• _Exercise details_: Print all the entries exactly.

• _Material supplied_:
::::::::

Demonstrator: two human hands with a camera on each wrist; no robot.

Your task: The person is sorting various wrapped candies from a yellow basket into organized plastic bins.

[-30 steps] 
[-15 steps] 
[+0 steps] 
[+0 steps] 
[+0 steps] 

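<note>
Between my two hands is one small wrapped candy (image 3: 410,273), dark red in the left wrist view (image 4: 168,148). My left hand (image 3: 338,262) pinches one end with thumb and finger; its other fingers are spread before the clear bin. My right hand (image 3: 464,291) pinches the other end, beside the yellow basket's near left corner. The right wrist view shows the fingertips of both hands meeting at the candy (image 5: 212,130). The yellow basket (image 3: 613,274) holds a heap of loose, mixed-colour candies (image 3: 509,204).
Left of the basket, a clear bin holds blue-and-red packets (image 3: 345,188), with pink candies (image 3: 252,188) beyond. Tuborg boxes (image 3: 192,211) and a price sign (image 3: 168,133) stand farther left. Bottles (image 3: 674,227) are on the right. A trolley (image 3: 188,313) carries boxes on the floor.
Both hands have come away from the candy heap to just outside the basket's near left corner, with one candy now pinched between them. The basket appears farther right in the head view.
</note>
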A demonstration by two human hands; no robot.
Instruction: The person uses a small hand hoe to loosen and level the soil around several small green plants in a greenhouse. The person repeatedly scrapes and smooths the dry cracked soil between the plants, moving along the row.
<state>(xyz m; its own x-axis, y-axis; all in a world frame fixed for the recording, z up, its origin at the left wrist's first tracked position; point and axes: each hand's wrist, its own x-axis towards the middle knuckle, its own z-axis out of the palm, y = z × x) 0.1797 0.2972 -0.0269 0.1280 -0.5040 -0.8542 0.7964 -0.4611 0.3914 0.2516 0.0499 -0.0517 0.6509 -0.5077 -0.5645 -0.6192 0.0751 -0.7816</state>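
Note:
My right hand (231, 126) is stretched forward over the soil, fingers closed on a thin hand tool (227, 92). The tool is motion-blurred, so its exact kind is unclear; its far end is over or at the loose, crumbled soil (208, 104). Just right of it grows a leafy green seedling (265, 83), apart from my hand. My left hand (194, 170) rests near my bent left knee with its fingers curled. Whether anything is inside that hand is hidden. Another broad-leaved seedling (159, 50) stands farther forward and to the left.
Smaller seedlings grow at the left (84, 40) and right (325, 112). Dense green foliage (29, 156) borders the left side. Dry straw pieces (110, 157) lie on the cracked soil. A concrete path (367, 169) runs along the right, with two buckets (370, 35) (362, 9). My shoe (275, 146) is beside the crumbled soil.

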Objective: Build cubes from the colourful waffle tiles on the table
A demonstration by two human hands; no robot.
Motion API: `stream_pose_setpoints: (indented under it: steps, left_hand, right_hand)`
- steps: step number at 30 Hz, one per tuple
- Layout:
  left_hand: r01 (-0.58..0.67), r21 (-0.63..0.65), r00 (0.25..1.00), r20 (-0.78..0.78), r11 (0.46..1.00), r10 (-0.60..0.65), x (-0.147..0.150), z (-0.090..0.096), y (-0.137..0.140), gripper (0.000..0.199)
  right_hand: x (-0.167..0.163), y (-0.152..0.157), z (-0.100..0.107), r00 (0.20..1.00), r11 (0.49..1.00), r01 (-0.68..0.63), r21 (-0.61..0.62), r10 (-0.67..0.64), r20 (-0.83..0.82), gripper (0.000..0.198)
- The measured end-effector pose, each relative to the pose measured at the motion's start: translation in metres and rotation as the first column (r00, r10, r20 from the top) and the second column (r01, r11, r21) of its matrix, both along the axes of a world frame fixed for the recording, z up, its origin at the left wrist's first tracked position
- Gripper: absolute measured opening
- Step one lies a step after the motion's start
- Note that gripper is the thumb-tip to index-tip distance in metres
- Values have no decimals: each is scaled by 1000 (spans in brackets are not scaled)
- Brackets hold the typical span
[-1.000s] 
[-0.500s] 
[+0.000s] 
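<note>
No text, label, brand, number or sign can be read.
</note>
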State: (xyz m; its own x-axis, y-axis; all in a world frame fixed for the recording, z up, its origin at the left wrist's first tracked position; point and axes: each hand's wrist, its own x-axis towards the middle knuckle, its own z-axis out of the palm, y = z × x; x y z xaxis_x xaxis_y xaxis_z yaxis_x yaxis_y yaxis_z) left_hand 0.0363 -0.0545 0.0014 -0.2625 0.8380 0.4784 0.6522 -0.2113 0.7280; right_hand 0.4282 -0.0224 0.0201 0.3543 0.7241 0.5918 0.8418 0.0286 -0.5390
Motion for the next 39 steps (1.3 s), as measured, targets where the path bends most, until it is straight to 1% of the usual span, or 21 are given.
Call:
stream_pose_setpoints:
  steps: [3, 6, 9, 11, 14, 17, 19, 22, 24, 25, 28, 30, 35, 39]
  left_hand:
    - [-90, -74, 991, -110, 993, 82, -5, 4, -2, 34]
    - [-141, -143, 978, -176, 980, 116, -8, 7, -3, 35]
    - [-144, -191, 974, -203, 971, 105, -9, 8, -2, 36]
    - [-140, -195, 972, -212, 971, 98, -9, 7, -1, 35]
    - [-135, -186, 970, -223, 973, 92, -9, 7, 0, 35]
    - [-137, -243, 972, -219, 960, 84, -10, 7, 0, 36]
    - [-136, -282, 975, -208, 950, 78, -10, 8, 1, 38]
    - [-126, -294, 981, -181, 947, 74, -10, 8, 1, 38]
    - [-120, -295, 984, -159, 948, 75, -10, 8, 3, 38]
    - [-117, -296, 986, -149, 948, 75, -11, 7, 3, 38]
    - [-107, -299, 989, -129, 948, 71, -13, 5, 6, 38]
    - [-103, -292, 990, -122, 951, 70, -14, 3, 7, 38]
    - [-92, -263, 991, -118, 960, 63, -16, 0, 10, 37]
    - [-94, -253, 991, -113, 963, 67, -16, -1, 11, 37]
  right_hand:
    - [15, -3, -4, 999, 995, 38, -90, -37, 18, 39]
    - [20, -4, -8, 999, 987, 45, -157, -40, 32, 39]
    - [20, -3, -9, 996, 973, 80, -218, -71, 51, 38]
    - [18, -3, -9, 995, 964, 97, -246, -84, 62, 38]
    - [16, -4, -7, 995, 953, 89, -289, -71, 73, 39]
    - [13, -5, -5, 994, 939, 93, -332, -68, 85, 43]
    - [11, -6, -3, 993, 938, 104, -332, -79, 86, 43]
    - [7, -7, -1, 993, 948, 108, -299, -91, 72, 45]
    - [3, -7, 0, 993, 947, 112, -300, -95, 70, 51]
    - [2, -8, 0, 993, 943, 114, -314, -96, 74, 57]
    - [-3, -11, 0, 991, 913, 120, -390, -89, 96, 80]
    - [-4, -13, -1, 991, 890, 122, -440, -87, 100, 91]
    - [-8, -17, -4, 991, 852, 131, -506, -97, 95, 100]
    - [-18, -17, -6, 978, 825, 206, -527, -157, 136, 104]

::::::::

• _Result_:
Demonstrator: two human hands with a camera on each wrist; no robot.

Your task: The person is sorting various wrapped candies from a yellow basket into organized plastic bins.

[-30 steps] 
[-15 steps] 
[+0 steps] 
[+0 steps] 
[+0 steps] 

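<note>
Between my two hands is one small wrapped candy (image 3: 410,273), dark red in the left wrist view (image 4: 168,148). My left hand (image 3: 338,262) pinches one end with thumb and finger; its other fingers are spread before the clear bin. My right hand (image 3: 464,291) pinches the other end, beside the yellow basket's near left corner. The right wrist view shows the fingertips of both hands meeting at the candy (image 5: 212,130). The yellow basket (image 3: 613,274) holds a heap of loose, mixed-colour candies (image 3: 509,204).
Left of the basket, a clear bin holds blue-and-red packets (image 3: 345,188), with pink candies (image 3: 252,188) beyond. Tuborg boxes (image 3: 192,211) and a price sign (image 3: 168,133) stand farther left. Bottles (image 3: 674,227) are on the right. A trolley (image 3: 188,313) carries boxes on the floor.
Both hands have come away from the candy heap to just outside the basket's near left corner, with one candy now pinched between them. The basket appears farther right in the head view.
</note>
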A demonstration by two human hands; no robot.
Instruction: The person uses a small hand hoe to loosen and level the soil around several small green plants in a greenhouse. The person repeatedly scrapes and smooths the dry cracked soil between the plants, moving along the row.
<state>(xyz m; its own x-axis, y-axis; all in a world frame fixed for the recording, z up, its origin at the left wrist's first tracked position; point and axes: each hand's wrist, its own x-axis towards the middle knuckle, its own z-axis out of the palm, y = z × x) 0.1797 0.2972 -0.0269 0.1280 -0.5040 -0.8542 0.7964 -0.4611 0.3914 0.2516 0.0499 -0.0517 0.6509 -0.5077 -0.5645 -0.6192 0.0751 -0.7816</state>
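Note:
My right hand (231, 126) is stretched forward over the soil, fingers closed on a thin hand tool (227, 92). The tool is motion-blurred, so its exact kind is unclear; its far end is over or at the loose, crumbled soil (208, 104). Just right of it grows a leafy green seedling (265, 83), apart from my hand. My left hand (194, 170) rests near my bent left knee with its fingers curled. Whether anything is inside that hand is hidden. Another broad-leaved seedling (159, 50) stands farther forward and to the left.
Smaller seedlings grow at the left (84, 40) and right (325, 112). Dense green foliage (29, 156) borders the left side. Dry straw pieces (110, 157) lie on the cracked soil. A concrete path (367, 169) runs along the right, with two buckets (370, 35) (362, 9). My shoe (275, 146) is beside the crumbled soil.
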
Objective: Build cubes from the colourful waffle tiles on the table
A demonstration by two human hands; no robot.
Motion API: `stream_pose_setpoints: (indented under it: steps, left_hand, right_hand)`
- steps: step number at 30 Hz, one per tuple
- Layout:
  left_hand: r01 (-0.58..0.67), r21 (-0.63..0.65), r00 (0.25..1.00), r20 (-0.78..0.78), r11 (0.46..1.00), r10 (-0.60..0.65), x (-0.147..0.150), z (-0.090..0.096), y (-0.137..0.140), gripper (0.000..0.199)
  right_hand: x (-0.167..0.163), y (-0.152..0.157), z (-0.100..0.107), r00 (0.20..1.00), r11 (0.49..1.00), r01 (-0.68..0.63), r21 (-0.61..0.62), r10 (-0.67..0.64), r20 (-0.83..0.82), gripper (0.000..0.198)
- The measured end-effector pose, each relative to the pose measured at the motion's start: translation in metres and rotation as the first column (r00, r10, r20 from the top) and the second column (r01, r11, r21) of its matrix, both along the axes of a world frame fixed for the recording, z up, its origin at the left wrist's first tracked position
- Gripper: absolute measured opening
- Step one lies a step after the motion's start
- Note that gripper is the thumb-tip to index-tip distance in metres
- Values have no decimals: each is scaled by 1000 (spans in brackets are not scaled)
- Brackets hold the typical span
[-1.000s] 
[-0.500s] 
[+0.000s] 
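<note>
No text, label, brand, number or sign can be read.
</note>
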State: (xyz m; its own x-axis, y-axis; all in a world frame fixed for the recording, z up, its origin at the left wrist's first tracked position; point and axes: each hand's wrist, its own x-axis towards the middle knuckle, its own z-axis out of the palm, y = z × x; x y z xaxis_x xaxis_y xaxis_z yaxis_x yaxis_y yaxis_z) left_hand 0.0363 -0.0545 0.0014 -0.2625 0.8380 0.4784 0.6522 -0.2113 0.7280; right_hand 0.4282 -0.0224 0.0201 0.3543 0.7241 0.5918 0.8418 0.0286 -0.5390
Motion for the next 39 steps (1.3 s), as measured, targets where the path bends most, until it is straight to 1% of the usual span, or 21 are given.
Call:
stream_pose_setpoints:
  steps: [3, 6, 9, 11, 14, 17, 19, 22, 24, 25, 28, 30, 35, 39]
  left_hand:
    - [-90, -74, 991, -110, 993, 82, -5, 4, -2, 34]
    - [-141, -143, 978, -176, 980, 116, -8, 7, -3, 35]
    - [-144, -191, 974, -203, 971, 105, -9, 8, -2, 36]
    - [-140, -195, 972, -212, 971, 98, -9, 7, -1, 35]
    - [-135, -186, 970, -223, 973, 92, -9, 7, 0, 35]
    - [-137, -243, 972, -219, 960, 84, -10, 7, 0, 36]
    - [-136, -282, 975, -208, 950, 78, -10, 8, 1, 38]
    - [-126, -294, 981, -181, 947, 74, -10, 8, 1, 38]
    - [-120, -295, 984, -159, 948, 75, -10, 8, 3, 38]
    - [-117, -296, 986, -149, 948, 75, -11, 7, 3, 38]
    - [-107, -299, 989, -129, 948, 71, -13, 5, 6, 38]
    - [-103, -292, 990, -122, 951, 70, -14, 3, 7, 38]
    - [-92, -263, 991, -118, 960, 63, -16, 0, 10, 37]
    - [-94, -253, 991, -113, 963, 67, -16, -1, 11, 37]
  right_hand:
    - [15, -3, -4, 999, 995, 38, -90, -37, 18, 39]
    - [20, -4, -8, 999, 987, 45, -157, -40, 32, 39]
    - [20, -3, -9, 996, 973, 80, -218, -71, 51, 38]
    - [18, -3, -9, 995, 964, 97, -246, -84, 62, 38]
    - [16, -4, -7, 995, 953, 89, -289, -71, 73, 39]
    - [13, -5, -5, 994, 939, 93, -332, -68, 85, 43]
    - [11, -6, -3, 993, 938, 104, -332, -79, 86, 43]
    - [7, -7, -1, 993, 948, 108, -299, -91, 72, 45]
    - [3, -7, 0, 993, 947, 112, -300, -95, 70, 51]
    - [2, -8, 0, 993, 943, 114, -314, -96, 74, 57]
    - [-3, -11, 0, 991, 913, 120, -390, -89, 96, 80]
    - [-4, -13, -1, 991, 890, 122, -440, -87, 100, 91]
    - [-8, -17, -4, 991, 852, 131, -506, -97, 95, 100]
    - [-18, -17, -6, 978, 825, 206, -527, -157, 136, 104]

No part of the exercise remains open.